Image acquisition and manipulation information
Still images or videos were acquired with a PlanApo 100× 1.4 NA objective on a fluorescence microscope (BX60; Olympus) equipped with a Photometric CoolSNAP HQ camera or a Dage-MTI cooled CCD camera. 3D images of cells were made by collecting 0.2-μm slices using a spinning disk confocal microscope equipped with a Z-axis stage driver (MFC-2000; Applied Scientific Instruments). QED software or NIH Image was used for controlling the camera and collecting images. Images were subsequently processed for brightness and contrast using Adobe Photoshop. 3D stacked images were projected using NIH Image (without replicating neighboring slices) and saved as 3D rotating videos.
Mid-log cells were grown in rich or selective synthetic defined media, washed with nonfluorescent media, and visualized directly on an agarose pad containing nonfluorescent media on a microscope slide at RT (Lee et al., 2003). CFP-Tub1 was used to visualize microtubules. Dynein complex components were labeled with a 3GFP, 3YFP, or 3CFP fluorescent tag for visualization of their localization in live cells.

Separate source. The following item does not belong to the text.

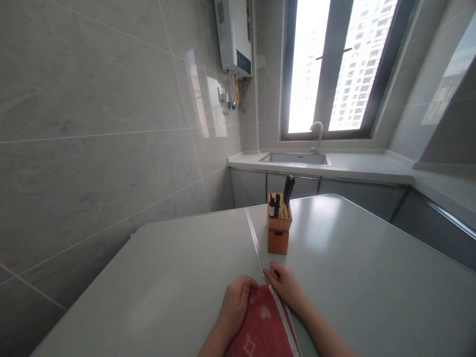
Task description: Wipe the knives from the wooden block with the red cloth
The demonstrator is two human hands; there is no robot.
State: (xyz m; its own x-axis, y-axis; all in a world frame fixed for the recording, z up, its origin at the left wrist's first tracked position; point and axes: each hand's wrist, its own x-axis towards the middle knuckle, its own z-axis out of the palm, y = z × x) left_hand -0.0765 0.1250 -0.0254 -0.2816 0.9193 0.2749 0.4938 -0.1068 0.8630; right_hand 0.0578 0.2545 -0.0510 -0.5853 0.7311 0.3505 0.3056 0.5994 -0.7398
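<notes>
Cloth (260,322) over pale table (167,277) (tiled wall (100,94) alongside).

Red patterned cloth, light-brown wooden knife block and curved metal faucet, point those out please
Red patterned cloth (262,325): head view, middle of its visible fabric.
Light-brown wooden knife block (279,224): head view, upper front face.
Curved metal faucet (320,138): head view, upright neck.
</notes>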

Online supplemental material
The online version of this article includes additional figures showing sequence alignment and phylogenetic analysis of Dyn3 with LICs, time-lapse movies, and 3D image reconstructions of Dyn1-3GFP, Pac11-3YFP, and Dyn3-3YFP localization, as well as supplemental materials and methods.
We thank Scott Bevan for dedicated technical assistance, and Dr. Rick Heil-Chapdelaine for advice and assistance with fluorescence microscopy.
Wei-Lih Lee was supported by a Damon Runyon Cancer Research Foundation Fellowship (DRG-1671). J.A. Cooper was supported by a National Institutes of Health grant (GM 47337).
Abbreviations used in this paper: 3D, three dimensional; HC, heavy chain; IC, intermediate chain; LIC, light intermediate chain.